• Author(s) : Wen-Hsuan Chu, Lei Ke, Katerina Fragkiadaki

The paper titled “DreamScene4D” introduces a novel approach to generate three-dimensional dynamic scenes of multiple objects from monocular in-the-wild videos. This is achieved by leveraging existing Video Language Models (VLMs) that can track 2D video objects and current generative models that provide powerful visual priors for synthesizing novel views for the highly under-constrained 2D-to-3D object lifting.

The key insight of this paper is the design of a “decompose-then-recompose” scheme to factorize both the whole video scene and each object’s 3D motion. The video scene is first decomposed using open-vocabulary mask trackers and an adapted image diffusion model to segment, track, and amodally complete the objects and background in the video.

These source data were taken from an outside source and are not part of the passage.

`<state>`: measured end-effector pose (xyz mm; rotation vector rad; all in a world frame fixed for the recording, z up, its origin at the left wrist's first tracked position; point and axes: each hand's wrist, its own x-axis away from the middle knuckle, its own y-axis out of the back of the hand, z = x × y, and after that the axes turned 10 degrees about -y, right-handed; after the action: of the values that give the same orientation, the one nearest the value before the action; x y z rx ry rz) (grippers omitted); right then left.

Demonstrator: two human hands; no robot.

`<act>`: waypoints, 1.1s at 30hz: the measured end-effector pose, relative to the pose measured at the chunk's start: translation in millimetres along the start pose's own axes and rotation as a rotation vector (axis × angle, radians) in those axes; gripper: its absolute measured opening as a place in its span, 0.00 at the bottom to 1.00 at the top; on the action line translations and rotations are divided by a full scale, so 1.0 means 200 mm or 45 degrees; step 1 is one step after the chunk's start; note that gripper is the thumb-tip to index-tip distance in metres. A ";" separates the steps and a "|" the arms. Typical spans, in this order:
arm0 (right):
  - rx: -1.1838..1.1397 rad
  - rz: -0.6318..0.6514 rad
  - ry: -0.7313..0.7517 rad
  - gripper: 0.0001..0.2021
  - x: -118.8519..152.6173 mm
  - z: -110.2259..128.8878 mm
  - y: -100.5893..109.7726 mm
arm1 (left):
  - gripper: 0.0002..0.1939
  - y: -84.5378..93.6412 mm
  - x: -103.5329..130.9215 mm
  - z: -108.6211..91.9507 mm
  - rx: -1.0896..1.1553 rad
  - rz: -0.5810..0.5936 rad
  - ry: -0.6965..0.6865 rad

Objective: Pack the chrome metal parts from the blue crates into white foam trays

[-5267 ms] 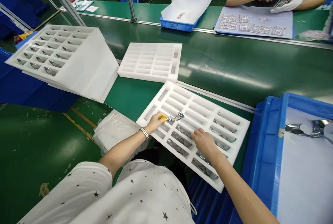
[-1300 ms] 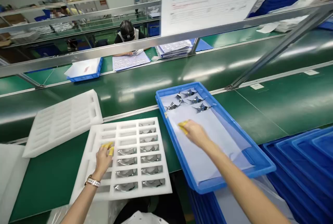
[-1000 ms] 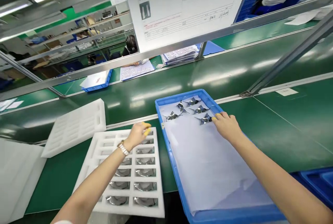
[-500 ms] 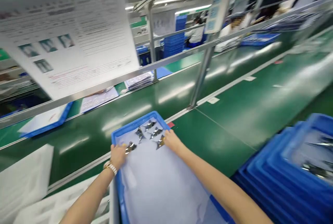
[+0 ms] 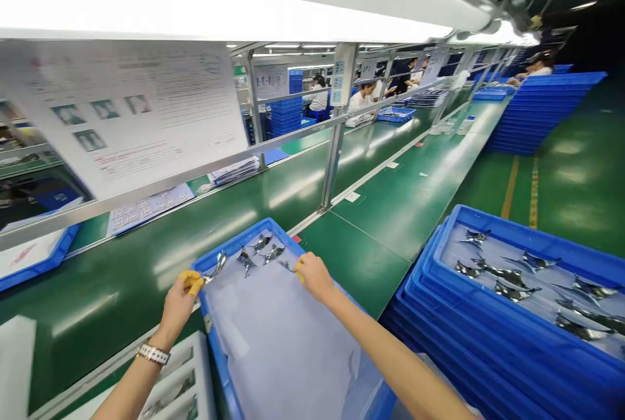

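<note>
A blue tray lined with a pale sheet lies before me. Several shiny curved metal parts rest in its far end. My left hand, with yellow finger covers and a watch on the wrist, pinches one shiny metal part over the left rim. At the right side, my right hand, also with yellow on its fingertips, is closed on another metal part, mostly hidden by the fingers.
To the right stands a stack of blue trays, its top one holding several metal parts. White foam trays lie at lower left. A metal post, rails and a hanging paper sheet stand beyond. People sit farther back.
My left hand has moved outward with its metal part, from inside the tray to over the left rim. My right hand stays at the right side. The camera view has levelled and shifted.
</note>
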<state>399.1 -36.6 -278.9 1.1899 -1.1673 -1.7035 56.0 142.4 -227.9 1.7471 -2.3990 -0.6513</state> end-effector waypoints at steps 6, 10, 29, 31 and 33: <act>-0.657 -0.092 0.026 0.11 0.28 0.49 -0.04 | 0.23 0.49 0.38 -0.05 0.905 -0.062 0.373; -0.885 0.048 0.437 0.11 0.34 1.04 -0.20 | 0.22 0.92 0.63 0.17 1.069 -0.183 0.488; 0.052 0.779 1.166 0.16 0.34 2.19 -0.43 | 0.22 1.63 1.55 0.75 0.556 -0.520 0.692; 0.104 0.798 1.188 0.18 0.33 2.19 -0.42 | 0.20 1.61 1.56 0.77 0.535 -0.433 0.651; 0.161 0.827 1.212 0.19 0.33 2.18 -0.41 | 0.18 1.59 1.56 0.77 0.548 -0.349 0.581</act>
<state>-41.8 43.6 -307.6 1.2726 -0.8861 -0.4612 -379.7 -24.8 -291.6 2.1169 -2.0971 0.2586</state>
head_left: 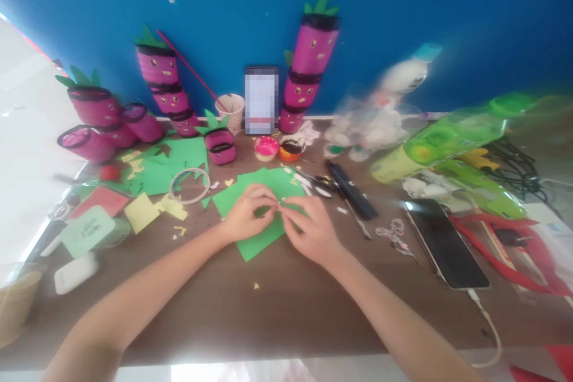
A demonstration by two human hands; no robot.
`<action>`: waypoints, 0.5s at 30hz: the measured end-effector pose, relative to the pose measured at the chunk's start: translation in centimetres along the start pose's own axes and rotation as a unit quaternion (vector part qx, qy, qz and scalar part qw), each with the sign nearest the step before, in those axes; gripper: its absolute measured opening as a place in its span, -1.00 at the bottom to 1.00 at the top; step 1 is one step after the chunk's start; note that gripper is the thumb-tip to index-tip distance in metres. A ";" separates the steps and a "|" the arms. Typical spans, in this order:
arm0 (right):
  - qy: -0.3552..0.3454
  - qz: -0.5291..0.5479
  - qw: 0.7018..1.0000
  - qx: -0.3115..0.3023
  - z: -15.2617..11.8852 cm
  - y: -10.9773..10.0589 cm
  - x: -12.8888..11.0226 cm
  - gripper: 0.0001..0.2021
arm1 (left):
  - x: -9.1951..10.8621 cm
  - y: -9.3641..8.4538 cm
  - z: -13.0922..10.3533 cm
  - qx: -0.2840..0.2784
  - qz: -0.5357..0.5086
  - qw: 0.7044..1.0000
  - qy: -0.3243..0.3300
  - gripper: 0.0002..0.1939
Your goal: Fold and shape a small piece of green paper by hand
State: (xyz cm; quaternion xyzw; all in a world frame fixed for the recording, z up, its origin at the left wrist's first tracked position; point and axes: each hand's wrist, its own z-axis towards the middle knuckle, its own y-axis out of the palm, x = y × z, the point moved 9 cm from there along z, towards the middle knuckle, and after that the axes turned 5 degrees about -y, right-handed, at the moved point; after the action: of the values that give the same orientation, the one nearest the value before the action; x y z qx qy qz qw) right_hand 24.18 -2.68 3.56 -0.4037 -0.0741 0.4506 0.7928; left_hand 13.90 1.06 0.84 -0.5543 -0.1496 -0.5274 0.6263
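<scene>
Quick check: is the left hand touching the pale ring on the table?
Apart. The head view shows brown tabletop and a bit of green paper between the left hand and the pale ring.

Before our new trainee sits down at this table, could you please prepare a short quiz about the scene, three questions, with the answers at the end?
1. True or false: the left hand and the right hand meet at the fingertips, over the green paper.

2. Multiple choice: what does the white cable at the right plug into?
A) the scissors
B) the phone with the dark screen
C) the green bottle

3. Fill in the blank: the red stick stands slanting in a pale ____.

Key: 1. True. 2. B. 3. cup.
</scene>
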 end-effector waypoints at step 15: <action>0.269 0.280 0.921 0.040 -1.2 1.0 5.4 -0.96 | 0.1 0.0 0.1 -0.007 0.003 1.000 -0.004 -0.88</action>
State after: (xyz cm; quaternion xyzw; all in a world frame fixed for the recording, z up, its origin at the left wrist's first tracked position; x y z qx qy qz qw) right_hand 27.21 1.10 0.74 -0.4821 0.2759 0.5311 0.6399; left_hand 13.99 1.11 0.92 -0.5610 -0.1467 -0.5245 0.6234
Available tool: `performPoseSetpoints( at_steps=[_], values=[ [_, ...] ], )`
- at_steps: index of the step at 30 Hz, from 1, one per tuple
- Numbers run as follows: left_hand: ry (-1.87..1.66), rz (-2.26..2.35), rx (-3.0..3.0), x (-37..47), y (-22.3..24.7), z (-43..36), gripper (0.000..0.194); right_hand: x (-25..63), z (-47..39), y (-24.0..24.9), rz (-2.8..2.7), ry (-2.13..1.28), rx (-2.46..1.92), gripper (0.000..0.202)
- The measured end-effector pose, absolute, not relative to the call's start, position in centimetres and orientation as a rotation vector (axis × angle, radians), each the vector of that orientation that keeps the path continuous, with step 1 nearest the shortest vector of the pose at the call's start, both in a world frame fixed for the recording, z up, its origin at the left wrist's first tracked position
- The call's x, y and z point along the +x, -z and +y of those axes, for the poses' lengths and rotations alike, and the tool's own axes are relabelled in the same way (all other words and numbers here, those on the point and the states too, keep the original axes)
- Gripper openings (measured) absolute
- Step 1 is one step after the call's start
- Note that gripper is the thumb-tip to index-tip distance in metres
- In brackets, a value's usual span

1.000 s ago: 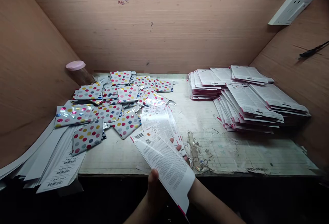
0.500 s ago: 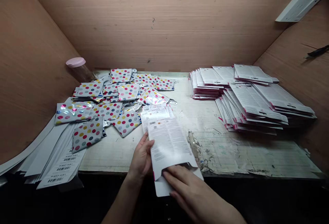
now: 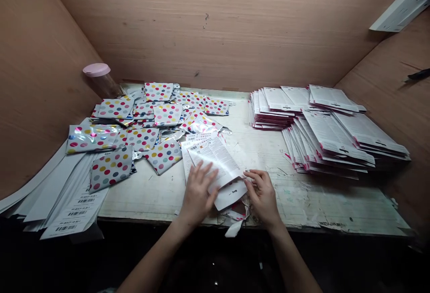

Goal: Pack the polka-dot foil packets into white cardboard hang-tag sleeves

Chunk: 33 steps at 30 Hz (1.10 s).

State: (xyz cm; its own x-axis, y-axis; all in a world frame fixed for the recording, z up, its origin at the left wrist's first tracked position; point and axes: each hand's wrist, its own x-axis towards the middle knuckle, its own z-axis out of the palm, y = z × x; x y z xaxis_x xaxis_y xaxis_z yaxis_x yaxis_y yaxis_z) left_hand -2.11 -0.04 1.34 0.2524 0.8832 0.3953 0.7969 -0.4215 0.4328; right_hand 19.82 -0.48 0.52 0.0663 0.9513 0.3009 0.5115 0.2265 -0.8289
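A printed white packet [image 3: 220,158] lies tilted near the table's front edge, its flap with a hang hole pointing toward me. My left hand [image 3: 199,192] rests on its left side with the fingers spread. At the packet's right corner is my right hand [image 3: 262,194], fingers curled and fingertips touching the edge; whether they pinch it is hard to make out. Under and behind the packet are more printed cards [image 3: 188,167]. Polka-dot pouches [image 3: 164,155] are heaped just to the left. Torn paper scraps [image 3: 234,228] stick out at the table edge below the packet.
Stacks of white packets with pink edges [image 3: 325,138] fill the back right. Barcode label sheets [image 3: 72,208] hang over the front left edge. A jar with a pink lid [image 3: 96,70] leans at the back left. A white socket panel [image 3: 399,10] is on the right wall.
My right hand has come out of the packet's opening and moved right to its corner. My left hand has moved onto the packet, which is now turned and lies flatter. The view has shifted slightly.
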Motion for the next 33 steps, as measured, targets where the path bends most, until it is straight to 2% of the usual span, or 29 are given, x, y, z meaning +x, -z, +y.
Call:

Each object track is then mapped to a set of 3D Gaussians that deform and move in space and time.

The observed motion is factorized into multiple components to handle fast motion. The camera motion is inferred by re-rendering the background to match the video frames. For the object motion, the object-centric deformation of the objects is modeled by leveraging rendering losses and multi-view generative priors in an object-centric frame. Then, object-centric to world-frame transformations are optimized by comparing the rendered outputs against the perceived pixel and optical flow.

Finally, the background and objects are recomposed and optimized for relative object scales using monocular depth prediction guidance. The paper presents extensive results on the challenging DAVIS, Kubric, and self-captured videos, details some limitations, and provides future directions. Interestingly, the results show that DreamScene4D enables accurate 2D point motion tracking by projecting the inferred 3D trajectories to 2D, even though it was never explicitly trained to do so. This paper is a significant contribution to the field of 4D scene generation.